[Excerpts from a dataset]
────────────────

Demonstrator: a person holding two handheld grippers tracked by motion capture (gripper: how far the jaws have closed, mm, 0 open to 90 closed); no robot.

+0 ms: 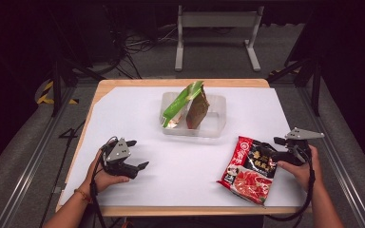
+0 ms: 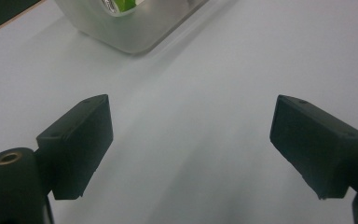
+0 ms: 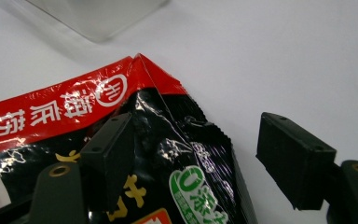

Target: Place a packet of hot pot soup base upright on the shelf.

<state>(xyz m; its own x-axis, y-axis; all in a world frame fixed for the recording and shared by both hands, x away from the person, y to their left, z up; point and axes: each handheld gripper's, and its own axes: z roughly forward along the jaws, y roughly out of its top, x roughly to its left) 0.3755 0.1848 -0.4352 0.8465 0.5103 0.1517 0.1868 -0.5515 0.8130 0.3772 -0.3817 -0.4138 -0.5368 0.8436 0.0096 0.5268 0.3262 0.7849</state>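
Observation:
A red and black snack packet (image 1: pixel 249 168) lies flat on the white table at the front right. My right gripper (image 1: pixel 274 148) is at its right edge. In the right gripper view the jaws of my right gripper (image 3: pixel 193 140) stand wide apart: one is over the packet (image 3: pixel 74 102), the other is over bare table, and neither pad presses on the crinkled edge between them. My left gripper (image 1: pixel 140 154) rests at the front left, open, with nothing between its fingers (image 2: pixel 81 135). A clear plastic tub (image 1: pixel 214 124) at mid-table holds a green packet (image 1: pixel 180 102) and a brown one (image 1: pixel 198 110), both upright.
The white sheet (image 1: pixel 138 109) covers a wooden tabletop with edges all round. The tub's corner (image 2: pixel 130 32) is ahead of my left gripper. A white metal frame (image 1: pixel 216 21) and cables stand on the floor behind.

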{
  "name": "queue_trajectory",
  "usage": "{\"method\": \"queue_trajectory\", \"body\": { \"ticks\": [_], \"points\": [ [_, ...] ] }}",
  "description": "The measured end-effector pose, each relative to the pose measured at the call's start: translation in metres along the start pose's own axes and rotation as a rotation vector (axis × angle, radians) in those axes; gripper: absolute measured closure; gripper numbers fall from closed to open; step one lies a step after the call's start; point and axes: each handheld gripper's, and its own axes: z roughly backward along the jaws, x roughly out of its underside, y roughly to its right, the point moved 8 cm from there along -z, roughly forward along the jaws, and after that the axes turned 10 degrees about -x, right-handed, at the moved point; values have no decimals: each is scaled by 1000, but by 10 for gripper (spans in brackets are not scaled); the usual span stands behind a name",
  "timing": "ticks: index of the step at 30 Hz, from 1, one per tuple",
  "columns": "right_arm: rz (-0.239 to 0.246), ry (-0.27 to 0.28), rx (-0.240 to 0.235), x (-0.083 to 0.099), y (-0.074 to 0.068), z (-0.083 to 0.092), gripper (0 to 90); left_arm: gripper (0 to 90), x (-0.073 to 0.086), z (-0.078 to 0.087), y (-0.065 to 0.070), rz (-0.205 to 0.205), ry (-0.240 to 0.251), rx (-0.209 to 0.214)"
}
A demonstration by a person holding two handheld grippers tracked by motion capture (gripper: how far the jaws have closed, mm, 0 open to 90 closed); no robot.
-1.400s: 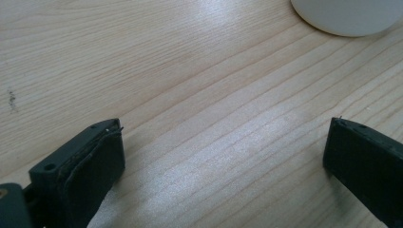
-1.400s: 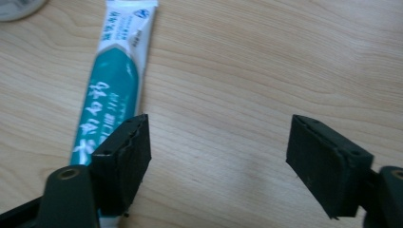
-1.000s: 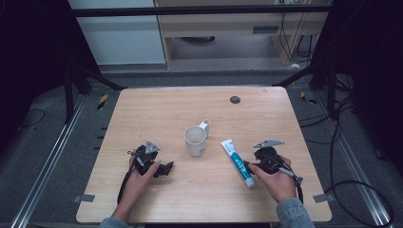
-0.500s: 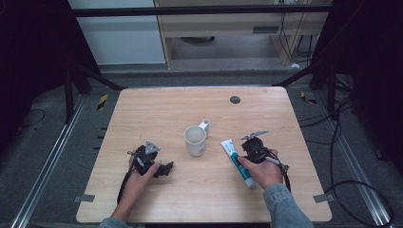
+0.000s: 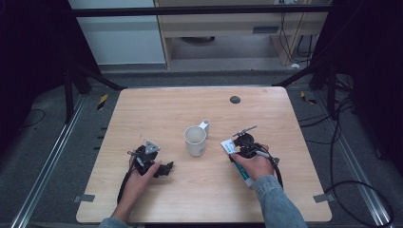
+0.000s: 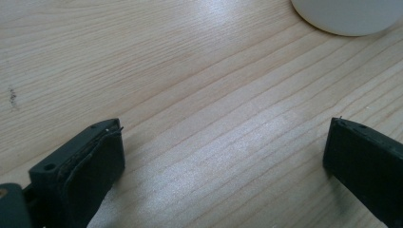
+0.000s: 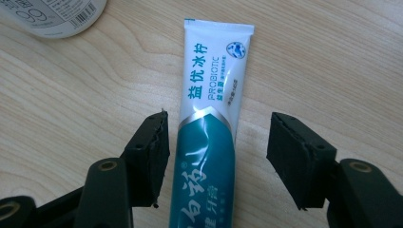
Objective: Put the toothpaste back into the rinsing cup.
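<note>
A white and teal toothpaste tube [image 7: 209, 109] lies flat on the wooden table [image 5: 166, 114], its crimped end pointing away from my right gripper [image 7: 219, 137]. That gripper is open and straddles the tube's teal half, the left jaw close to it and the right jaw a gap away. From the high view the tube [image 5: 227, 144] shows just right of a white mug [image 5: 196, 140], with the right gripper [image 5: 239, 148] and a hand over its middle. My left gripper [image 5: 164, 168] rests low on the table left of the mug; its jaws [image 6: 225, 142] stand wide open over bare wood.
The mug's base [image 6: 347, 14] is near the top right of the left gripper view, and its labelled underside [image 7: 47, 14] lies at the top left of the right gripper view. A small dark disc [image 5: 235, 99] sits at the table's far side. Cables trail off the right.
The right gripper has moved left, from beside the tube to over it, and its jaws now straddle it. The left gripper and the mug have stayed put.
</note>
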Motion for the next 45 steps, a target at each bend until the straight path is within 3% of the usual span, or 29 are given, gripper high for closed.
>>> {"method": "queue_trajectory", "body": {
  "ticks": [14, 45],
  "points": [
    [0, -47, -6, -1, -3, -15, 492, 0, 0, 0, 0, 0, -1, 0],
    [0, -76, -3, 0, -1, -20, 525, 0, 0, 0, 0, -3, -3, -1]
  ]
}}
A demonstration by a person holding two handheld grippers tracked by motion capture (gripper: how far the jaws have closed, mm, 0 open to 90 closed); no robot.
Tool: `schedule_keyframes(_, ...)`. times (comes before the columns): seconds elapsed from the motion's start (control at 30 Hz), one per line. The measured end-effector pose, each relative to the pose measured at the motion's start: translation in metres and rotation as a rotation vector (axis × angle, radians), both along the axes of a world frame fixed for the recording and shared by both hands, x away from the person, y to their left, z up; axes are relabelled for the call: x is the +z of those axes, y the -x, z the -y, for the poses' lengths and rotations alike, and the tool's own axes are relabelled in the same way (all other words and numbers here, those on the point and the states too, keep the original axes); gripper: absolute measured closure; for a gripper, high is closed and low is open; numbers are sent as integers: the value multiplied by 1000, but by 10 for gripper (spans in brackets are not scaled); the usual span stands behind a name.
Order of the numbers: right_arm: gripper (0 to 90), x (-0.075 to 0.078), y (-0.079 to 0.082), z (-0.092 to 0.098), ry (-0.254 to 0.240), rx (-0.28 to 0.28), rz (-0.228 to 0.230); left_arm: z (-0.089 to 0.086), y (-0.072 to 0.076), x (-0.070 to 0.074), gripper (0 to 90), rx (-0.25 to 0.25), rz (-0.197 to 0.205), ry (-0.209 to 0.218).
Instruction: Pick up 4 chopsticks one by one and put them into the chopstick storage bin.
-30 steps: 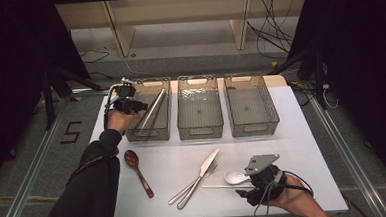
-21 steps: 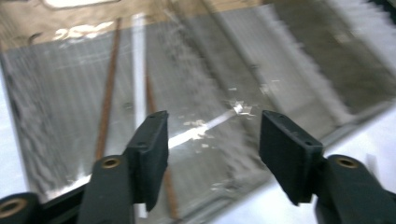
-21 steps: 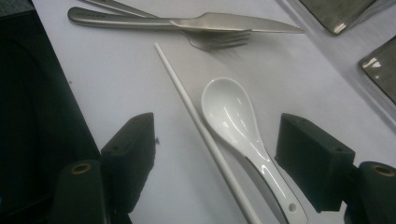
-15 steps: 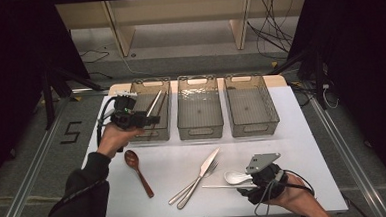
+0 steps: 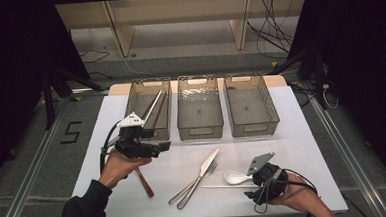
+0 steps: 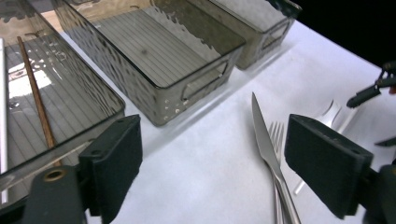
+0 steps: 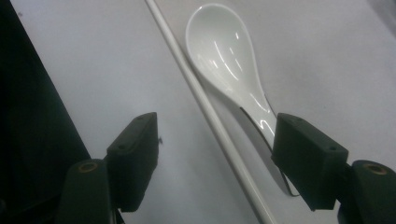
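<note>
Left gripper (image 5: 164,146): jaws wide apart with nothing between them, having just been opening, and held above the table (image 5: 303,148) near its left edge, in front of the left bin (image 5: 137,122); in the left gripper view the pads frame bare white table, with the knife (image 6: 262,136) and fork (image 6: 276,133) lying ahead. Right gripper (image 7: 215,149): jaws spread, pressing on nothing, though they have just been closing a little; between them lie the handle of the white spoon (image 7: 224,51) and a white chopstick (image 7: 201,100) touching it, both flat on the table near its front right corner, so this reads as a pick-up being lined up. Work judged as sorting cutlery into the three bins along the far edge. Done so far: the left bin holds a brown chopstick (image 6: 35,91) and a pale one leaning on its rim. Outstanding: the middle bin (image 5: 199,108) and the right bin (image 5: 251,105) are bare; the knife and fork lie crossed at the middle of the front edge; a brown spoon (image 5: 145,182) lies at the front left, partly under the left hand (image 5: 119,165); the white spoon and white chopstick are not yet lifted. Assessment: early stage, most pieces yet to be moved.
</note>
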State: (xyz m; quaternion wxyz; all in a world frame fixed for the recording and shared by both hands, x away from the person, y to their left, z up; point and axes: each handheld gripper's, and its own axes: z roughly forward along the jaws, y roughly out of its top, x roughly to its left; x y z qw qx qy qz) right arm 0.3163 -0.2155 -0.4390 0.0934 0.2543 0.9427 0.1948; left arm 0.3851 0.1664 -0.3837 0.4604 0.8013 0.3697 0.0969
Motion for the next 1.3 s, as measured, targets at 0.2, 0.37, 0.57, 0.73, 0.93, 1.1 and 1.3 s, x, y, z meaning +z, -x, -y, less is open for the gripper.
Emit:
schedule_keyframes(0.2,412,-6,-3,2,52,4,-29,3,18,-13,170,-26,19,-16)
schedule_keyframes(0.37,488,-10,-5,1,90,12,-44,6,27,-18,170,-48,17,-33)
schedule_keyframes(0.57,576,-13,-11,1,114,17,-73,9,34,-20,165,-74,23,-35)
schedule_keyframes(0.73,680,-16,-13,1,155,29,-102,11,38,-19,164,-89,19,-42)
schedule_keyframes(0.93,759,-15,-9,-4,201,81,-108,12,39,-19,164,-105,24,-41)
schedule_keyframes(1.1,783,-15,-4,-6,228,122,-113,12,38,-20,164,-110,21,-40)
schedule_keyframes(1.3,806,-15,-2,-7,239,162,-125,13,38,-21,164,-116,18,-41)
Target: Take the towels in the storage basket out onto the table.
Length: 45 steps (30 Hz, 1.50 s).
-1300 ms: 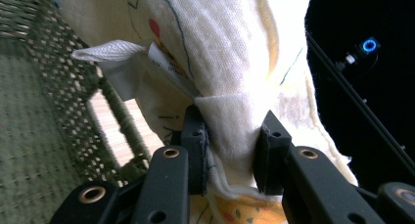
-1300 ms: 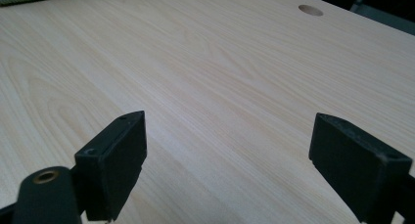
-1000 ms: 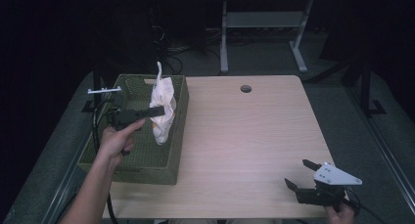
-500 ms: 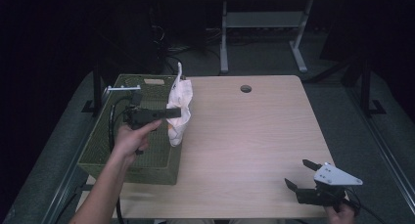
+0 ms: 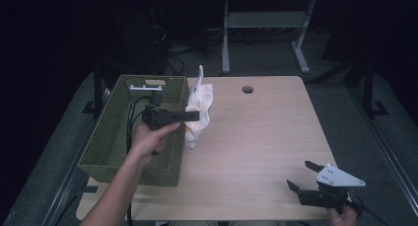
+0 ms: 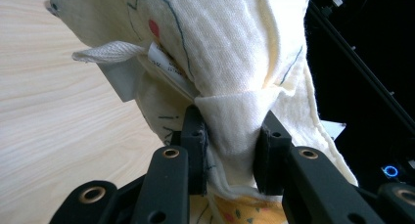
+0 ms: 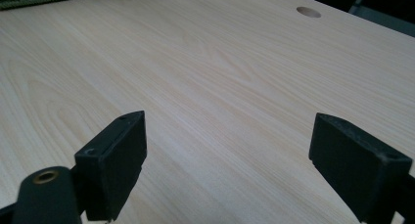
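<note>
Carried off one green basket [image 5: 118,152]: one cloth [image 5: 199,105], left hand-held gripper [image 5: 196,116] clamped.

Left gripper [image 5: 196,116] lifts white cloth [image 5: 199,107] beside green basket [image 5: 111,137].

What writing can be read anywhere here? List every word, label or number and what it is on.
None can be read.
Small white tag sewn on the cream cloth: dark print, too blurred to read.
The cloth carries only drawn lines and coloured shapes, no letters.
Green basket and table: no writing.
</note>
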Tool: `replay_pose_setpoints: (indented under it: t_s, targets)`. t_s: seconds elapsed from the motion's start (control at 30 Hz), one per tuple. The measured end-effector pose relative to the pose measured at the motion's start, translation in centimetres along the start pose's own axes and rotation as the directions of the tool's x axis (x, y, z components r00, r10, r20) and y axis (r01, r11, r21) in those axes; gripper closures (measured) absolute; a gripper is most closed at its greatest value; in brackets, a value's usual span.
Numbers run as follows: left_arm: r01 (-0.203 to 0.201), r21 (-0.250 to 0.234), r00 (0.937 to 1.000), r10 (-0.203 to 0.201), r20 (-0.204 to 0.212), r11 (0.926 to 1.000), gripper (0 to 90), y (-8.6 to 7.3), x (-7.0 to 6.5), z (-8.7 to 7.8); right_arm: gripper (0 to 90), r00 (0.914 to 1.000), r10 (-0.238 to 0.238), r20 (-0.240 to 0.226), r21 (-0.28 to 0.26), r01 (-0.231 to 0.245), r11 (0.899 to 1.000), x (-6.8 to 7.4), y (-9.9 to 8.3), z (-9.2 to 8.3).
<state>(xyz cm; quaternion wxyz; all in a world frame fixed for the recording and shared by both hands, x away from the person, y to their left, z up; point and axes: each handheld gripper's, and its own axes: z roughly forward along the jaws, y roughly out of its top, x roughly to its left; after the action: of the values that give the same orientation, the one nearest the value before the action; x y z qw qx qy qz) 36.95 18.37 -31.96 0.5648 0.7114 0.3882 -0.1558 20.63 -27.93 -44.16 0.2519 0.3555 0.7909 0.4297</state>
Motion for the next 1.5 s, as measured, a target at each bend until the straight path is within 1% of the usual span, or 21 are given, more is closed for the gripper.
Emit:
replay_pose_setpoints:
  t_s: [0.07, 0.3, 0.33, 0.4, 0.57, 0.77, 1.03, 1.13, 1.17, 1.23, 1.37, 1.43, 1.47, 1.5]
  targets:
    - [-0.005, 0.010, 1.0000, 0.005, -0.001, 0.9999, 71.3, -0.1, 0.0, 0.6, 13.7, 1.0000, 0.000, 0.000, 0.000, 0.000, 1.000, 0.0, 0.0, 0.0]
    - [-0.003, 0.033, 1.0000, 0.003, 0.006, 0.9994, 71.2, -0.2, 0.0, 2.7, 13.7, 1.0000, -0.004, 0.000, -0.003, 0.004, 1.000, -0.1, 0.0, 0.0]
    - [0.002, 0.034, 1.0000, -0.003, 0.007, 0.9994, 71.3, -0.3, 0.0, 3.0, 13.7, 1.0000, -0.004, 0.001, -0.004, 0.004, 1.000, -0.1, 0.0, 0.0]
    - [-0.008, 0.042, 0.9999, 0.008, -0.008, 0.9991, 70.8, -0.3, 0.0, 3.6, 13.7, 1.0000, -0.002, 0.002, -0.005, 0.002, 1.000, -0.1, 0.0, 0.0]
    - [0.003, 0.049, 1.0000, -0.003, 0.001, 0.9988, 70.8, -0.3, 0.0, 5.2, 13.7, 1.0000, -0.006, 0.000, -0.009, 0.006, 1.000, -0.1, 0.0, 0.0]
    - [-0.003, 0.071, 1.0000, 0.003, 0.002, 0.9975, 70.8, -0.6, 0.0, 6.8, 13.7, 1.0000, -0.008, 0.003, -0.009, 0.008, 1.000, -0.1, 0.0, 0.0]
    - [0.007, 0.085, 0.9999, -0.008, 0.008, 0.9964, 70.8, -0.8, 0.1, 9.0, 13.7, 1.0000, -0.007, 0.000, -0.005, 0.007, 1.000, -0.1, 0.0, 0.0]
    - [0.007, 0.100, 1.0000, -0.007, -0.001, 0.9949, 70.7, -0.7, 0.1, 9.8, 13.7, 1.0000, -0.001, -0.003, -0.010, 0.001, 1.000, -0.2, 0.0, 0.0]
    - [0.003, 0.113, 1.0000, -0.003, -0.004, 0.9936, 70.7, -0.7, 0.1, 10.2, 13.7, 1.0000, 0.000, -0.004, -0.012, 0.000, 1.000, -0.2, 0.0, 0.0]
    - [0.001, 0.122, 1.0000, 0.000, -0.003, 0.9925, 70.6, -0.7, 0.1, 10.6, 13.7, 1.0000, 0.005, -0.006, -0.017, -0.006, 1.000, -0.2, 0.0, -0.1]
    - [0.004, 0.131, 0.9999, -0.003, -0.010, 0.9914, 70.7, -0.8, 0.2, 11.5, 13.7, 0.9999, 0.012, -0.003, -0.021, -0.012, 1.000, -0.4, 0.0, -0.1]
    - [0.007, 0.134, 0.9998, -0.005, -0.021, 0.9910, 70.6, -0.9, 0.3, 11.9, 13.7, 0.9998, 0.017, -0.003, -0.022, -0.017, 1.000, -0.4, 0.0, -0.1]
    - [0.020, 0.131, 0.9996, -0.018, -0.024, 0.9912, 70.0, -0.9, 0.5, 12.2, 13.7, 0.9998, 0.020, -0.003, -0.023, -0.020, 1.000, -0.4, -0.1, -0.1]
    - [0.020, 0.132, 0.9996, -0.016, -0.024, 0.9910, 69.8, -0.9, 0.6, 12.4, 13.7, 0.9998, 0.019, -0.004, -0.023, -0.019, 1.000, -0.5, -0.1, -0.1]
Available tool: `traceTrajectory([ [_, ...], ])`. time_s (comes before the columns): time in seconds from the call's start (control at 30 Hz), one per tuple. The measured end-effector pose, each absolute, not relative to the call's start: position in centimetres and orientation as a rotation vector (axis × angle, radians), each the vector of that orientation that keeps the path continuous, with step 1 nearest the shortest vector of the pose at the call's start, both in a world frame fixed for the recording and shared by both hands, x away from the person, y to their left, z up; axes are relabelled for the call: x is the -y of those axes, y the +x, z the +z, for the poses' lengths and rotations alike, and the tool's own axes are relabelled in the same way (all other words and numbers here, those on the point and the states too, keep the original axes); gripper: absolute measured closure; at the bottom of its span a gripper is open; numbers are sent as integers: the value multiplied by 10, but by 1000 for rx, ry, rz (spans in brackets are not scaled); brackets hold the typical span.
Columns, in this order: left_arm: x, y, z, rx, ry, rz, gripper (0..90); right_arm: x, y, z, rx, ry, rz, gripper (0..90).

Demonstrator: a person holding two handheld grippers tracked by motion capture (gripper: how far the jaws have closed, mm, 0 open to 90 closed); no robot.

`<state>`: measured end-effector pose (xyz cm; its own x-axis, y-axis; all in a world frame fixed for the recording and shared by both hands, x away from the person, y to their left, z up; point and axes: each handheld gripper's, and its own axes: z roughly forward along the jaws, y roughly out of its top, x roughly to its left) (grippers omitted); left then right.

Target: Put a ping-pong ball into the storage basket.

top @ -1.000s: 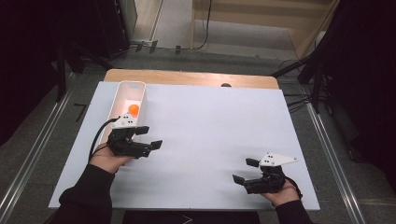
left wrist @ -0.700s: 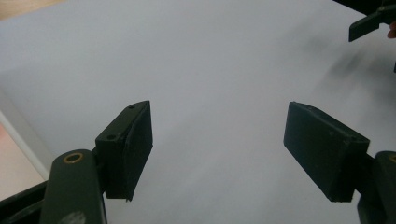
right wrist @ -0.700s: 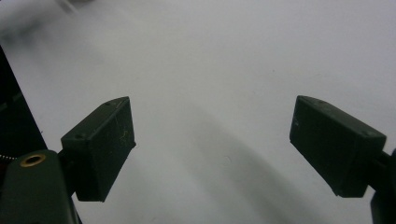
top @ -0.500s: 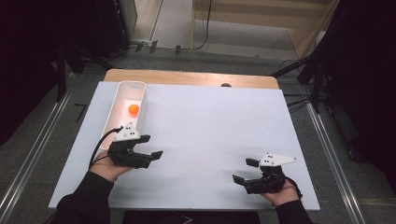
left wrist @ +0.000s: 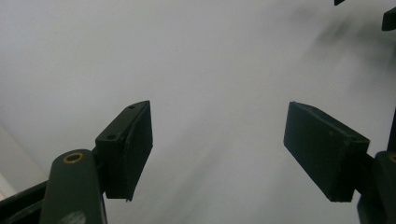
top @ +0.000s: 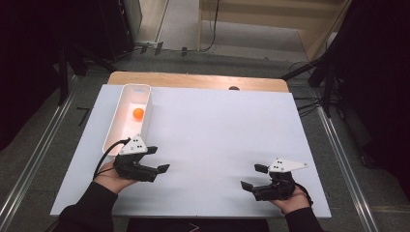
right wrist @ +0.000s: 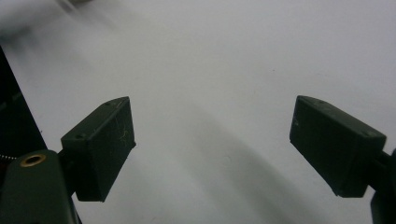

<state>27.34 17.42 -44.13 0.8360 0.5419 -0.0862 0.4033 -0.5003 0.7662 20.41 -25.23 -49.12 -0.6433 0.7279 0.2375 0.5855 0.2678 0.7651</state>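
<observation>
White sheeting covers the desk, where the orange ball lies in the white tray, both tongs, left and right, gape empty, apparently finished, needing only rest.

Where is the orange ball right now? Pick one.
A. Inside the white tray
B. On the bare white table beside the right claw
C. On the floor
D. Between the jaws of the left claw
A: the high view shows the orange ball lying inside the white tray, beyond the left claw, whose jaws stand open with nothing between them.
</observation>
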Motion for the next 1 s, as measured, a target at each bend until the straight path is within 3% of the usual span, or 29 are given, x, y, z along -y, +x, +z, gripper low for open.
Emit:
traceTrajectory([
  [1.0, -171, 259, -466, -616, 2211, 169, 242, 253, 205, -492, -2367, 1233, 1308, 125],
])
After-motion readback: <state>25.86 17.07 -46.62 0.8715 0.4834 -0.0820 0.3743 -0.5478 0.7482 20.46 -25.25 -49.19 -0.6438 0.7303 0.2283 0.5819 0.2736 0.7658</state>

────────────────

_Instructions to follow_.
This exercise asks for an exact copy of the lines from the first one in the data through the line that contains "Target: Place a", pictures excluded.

_Exercise result_.
Demonstrator: a person holding two handheld grippers tracked by motion capture (gripper: how far the jaws have closed, mm, 0 open to 90 closed); no robot.

+0 ms: 
+0 ms: 
+0 ms: 

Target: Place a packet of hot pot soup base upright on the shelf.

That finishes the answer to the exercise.